ARTS: “Oklahoma Kid”

KidFourth-generation Wild West showman Marty Tipton, aka “The Oklahoma Kid,” carries on the family business with style. The trick-roper and professional cowboy has performed thousands of shows across the nation, adding his own chapter to his storied pedigree with his sharp wit and a unique message.
“It’s not always how fast you run in life, or how high you climb, but how you bounce,” is Tipton’s mantra. When poor health forced him to live in an oxygen tent for much of his sixth year of life, he didn’t have much contact with the outside world, but he had a trick rope and a cap gun and those proved to be ingredients for stardom. Of course, it didn’t hurt that Tipton grew up on the legendary 101 Ranch in Ponca City, or that his great-grandfather worked with Buffalo Bill and Geronimo, or that his grandfather worked with Pawnee Bill, or that his dad was a rodeo world champion, or that he has relative ties to Will Rogers. One might think spinning lassos is embedded in Tipton’s DNA.

His first rodeo performance was in 1978, at the 101 Ranch Rodeo, when he was 9 years old, but he started performing at age 5, tap dancing and jazz dancing. By age 8, his “hobo act” made the top 10 in a national talent contest. He rode bucking ponies in grade school, then graduated to bulls in high school and joined the National Rodeo Association. On weekends, Tipton would drive to Mesquite, Texas, to rodeo for eight-time world champion Don Gay.

Tipton went on to be a bullfighter for Wrangler for two years. Part of the show required him to be “shot” in the rear end with a shotgun. At the right moment, Tipton would hit an igniter that would blow up the seat of his pants. “Sometimes, my shirt would catch on fire and I would have to roll around a bit, and a lot of the time I got burnt. But it was a great act,” he remembers.

Now, he’s a trick roper and public speaker, emceeing conferences, banquets, silent auctions and charity events. During Oklahoma’s centennial, Tipton did close to 300 performances, putting on shows in up to three cities in one day.

Along the way, he’s gained some famous fans. Late-night TV host Conan O’Brien once sent Tipton an image of himself as Tipton’s onstage persona, The Oklahoma Kid.

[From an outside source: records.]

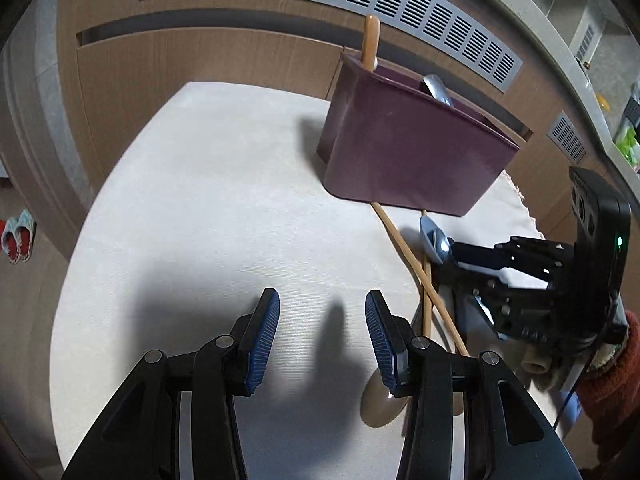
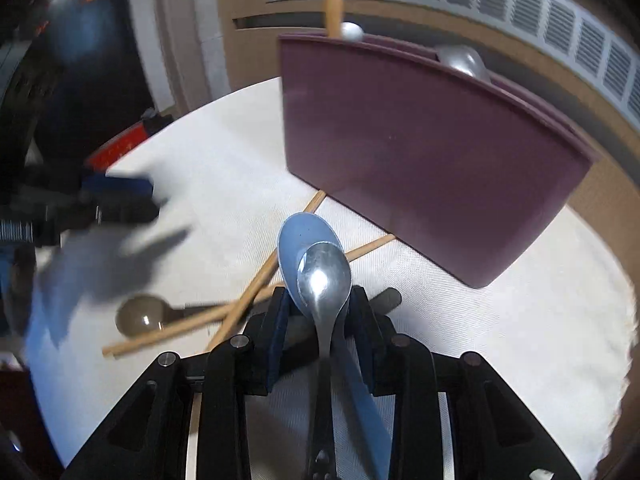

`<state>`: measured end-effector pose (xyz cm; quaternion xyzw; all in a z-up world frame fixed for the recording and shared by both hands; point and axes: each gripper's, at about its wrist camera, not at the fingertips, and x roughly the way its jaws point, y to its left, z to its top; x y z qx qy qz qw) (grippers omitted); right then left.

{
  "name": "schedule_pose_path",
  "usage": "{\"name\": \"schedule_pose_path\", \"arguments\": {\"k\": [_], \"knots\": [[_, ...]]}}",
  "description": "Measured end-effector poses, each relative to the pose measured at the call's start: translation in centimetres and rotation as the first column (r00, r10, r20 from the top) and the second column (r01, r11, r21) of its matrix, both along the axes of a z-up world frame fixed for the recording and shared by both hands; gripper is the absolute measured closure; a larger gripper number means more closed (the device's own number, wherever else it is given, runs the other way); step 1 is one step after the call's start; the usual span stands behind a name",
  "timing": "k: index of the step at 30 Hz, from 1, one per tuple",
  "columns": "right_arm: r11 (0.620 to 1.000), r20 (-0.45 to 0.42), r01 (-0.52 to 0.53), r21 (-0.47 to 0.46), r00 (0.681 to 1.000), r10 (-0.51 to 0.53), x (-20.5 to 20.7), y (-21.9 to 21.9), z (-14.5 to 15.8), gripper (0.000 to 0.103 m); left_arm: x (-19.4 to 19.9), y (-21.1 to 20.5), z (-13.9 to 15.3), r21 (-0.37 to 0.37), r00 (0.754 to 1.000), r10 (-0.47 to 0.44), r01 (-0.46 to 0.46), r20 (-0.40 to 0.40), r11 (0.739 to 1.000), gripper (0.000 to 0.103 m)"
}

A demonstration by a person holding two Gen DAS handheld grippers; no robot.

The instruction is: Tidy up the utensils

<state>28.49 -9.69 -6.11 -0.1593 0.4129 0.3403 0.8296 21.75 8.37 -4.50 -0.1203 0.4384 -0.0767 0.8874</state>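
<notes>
Right wrist: right gripper (image 2: 318,312) apparently clamps metal spoon (image 2: 324,276), blue spoon (image 2: 298,244); left gripper (image 1: 322,332) agape, empty.

No text, label, brand or number can be read in either view. The purple utensil holder (image 1: 404,148) has a plain wall without print, and the spoons and chopsticks carry no marks that show. In the right wrist view some orange marks glow on a dark object (image 2: 68,12) at the upper left, but they are too blurred to read.
</notes>
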Motion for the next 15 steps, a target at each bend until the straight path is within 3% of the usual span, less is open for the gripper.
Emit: {"name": "schedule_pose_path", "arguments": {"k": [6, 10, 13, 14, 15], "knots": [[0.993, -0.053, 0.116, 0.03, 0.992, -0.115, -0.7, -3.7, 0.1, 0.075, 0.3, -1.6, -0.4, -0.016, 0.998, -0.063, 0.063, -0.019, 0.998, 0.057], [0.975, -0.008, 0.222, -0.014, 0.975, -0.222, -2.0, -7.3, -0.4, 0.077, 1.0, -4.2, -0.4, -0.054, 0.989, -0.141, 0.139, -0.037, 0.989, 0.057], [0.958, 0.014, 0.288, -0.003, 0.958, -0.288, -3.6, -9.2, -0.1, 0.076, 2.7, -6.9, -0.2, -0.028, 0.988, -0.152, 0.151, -0.042, 0.988, 0.057], [0.952, 0.008, 0.304, 0.024, 0.952, -0.305, -4.1, -9.9, 0.1, 0.076, 3.3, -7.3, -0.2, -0.014, 0.989, -0.137, 0.137, -0.05, 0.99, 0.059], [0.949, 0.003, 0.313, 0.043, 0.95, -0.314, -4.6, -10.4, 0.2, 0.076, 4.0, -7.8, -0.3, -0.002, 0.991, -0.122, 0.122, -0.061, 0.992, 0.069]]}}
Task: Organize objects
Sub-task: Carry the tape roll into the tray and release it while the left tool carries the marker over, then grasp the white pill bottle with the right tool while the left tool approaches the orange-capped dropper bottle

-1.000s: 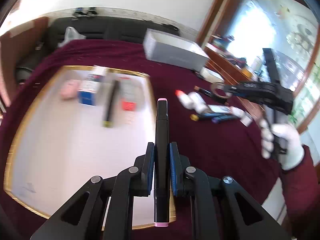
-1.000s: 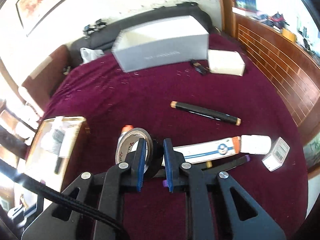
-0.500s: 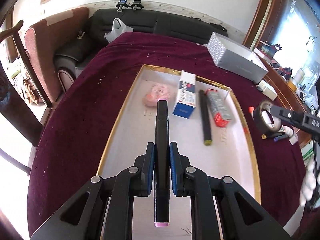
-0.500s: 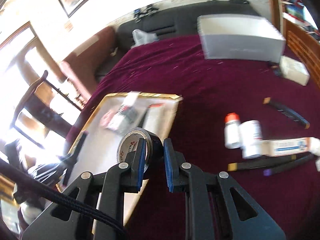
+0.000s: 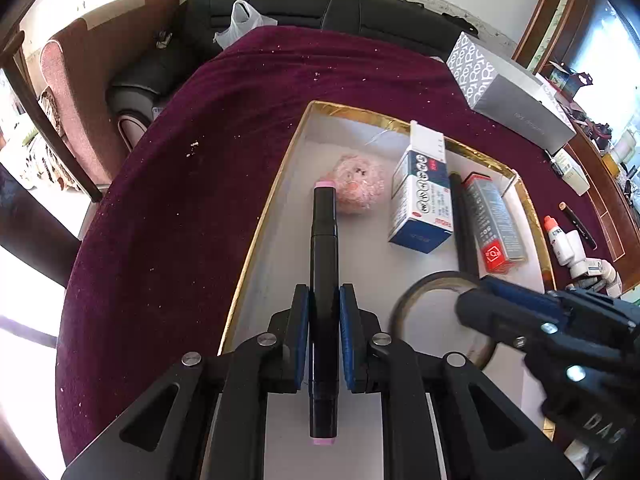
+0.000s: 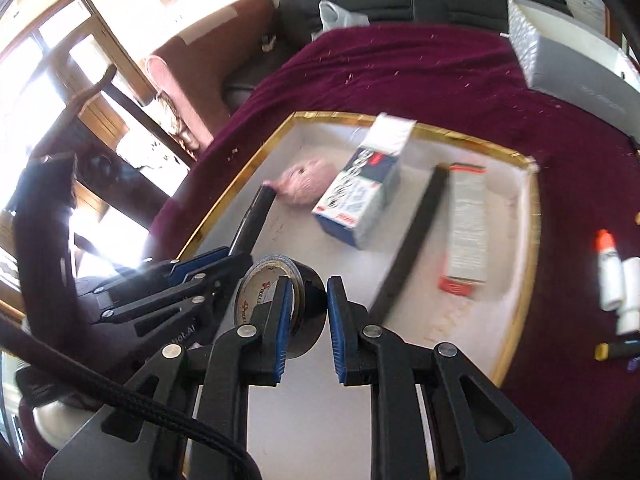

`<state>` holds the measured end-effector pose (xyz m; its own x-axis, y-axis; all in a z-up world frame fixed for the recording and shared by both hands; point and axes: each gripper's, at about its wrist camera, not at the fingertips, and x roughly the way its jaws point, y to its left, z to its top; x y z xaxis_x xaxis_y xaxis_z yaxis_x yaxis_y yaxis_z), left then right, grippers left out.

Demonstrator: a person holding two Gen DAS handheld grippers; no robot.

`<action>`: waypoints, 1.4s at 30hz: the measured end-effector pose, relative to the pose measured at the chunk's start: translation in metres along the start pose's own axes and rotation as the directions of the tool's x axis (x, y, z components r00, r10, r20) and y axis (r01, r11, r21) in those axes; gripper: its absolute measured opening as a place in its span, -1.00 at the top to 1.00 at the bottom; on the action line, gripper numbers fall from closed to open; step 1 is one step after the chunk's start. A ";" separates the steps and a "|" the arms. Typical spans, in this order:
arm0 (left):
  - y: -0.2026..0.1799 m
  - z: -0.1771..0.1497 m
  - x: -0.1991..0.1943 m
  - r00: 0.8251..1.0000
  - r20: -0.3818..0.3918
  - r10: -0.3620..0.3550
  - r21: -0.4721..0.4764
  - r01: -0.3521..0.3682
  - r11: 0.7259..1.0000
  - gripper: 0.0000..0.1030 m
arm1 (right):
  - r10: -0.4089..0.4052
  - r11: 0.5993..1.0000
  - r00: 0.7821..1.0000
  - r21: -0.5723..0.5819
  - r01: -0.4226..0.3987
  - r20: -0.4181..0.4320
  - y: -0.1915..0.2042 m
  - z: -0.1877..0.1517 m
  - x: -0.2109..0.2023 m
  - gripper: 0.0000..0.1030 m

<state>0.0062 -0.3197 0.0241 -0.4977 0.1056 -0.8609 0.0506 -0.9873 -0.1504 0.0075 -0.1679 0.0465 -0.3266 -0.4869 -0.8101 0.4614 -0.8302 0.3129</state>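
Observation:
My left gripper (image 5: pixel 324 332) is shut on a black marker with pink ends (image 5: pixel 323 264) and holds it over the white, gold-rimmed tray (image 5: pixel 276 184). My right gripper (image 6: pixel 306 316) holds a black tape roll (image 6: pixel 280 288) over the tray's near part (image 6: pixel 224 200); its jaws stand slightly apart, the roll against the left one. The roll also shows in the left wrist view (image 5: pixel 416 304). In the tray lie a pink fluffy ball (image 5: pixel 356 188), a blue-and-white box (image 5: pixel 424 196), a black marker (image 5: pixel 460 220) and a grey-and-red box (image 5: pixel 496 220).
The tray sits on a maroon tablecloth (image 5: pixel 180 200). A grey box (image 5: pixel 512 96) stands at the far right. White bottles (image 6: pixel 616 280) and markers (image 6: pixel 616 348) lie right of the tray. A dark sofa (image 5: pixel 320 8) and a chair (image 5: pixel 68 72) stand beyond the table.
Both grippers moved left from the cloth to above the tray, carrying the marker and the tape roll. The right gripper's jaws now stand a little wider.

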 end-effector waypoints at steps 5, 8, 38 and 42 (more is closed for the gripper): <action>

In 2009, George W. Bush invited Tipton to spend July 4 shooting fireworks with him in Woodward, but Tipton was already scheduled to perform at a Boy Scouts convention with Shooter Jennings and Tipton refused to break his contract. “I’m an honest cowboy,” he affirms.
Tipton entertains patients at places like The Children’s Hospital at OU Medical Center and the Troy Aikman Center as often as he can. He relates to the young cancer and transplant patients, glassed off in quarantine, because of his year in the oxygen tent as a boy. “I’ve seen the pain. I’ve been there,” he says. “I thought I was going to die when I was six years old.”

He remembers one little girl had been crying all day and night, and when he gave her a trick rope on one of his visits, Tipton says he had her laughing and smiling. “I like to see kids that have been crying, smile,” he relates. “That’s what’s closest to my heart, to help people like that who are in trouble.”

Once, Tipton was eating at a pizza place and the manager came up to him. The man said his daughter was at one of the treatment centers Tipton had visited and that his daughter had gotten well. The girl’s dad offered Tipton free pizza for the rest of his life, but he refused. That’s not why he does it. “It’s really the only thing that makes me feel good, is to help someone else,” he says.

Tipton got involved with charity work through the urging of his pastor. After dodging death a few times — his childhood illness, a parachute malfunction during Operation Just Cause, getting caught in a shootout in Panama, rolling his car and getting mauled by a bull — Tipton wondered if God kept him alive for a reason. “He saved my life,” Tipton believes, “There have been several occasions that I should have died and I feel God kept me alive because he had a plan for my life.”

He says his pastor told him to start giving back. In addition to charity work, Tipton does a lot of educational programs, visiting libraries and schools. He brings ropes for the kids to use and he teaches them how to spin. He also teaches them the value of “bouncing” well after life’s setbacks. “You can try to be the best,” he explains, “[but] it’s about how you respond to bad things that happen that matters.”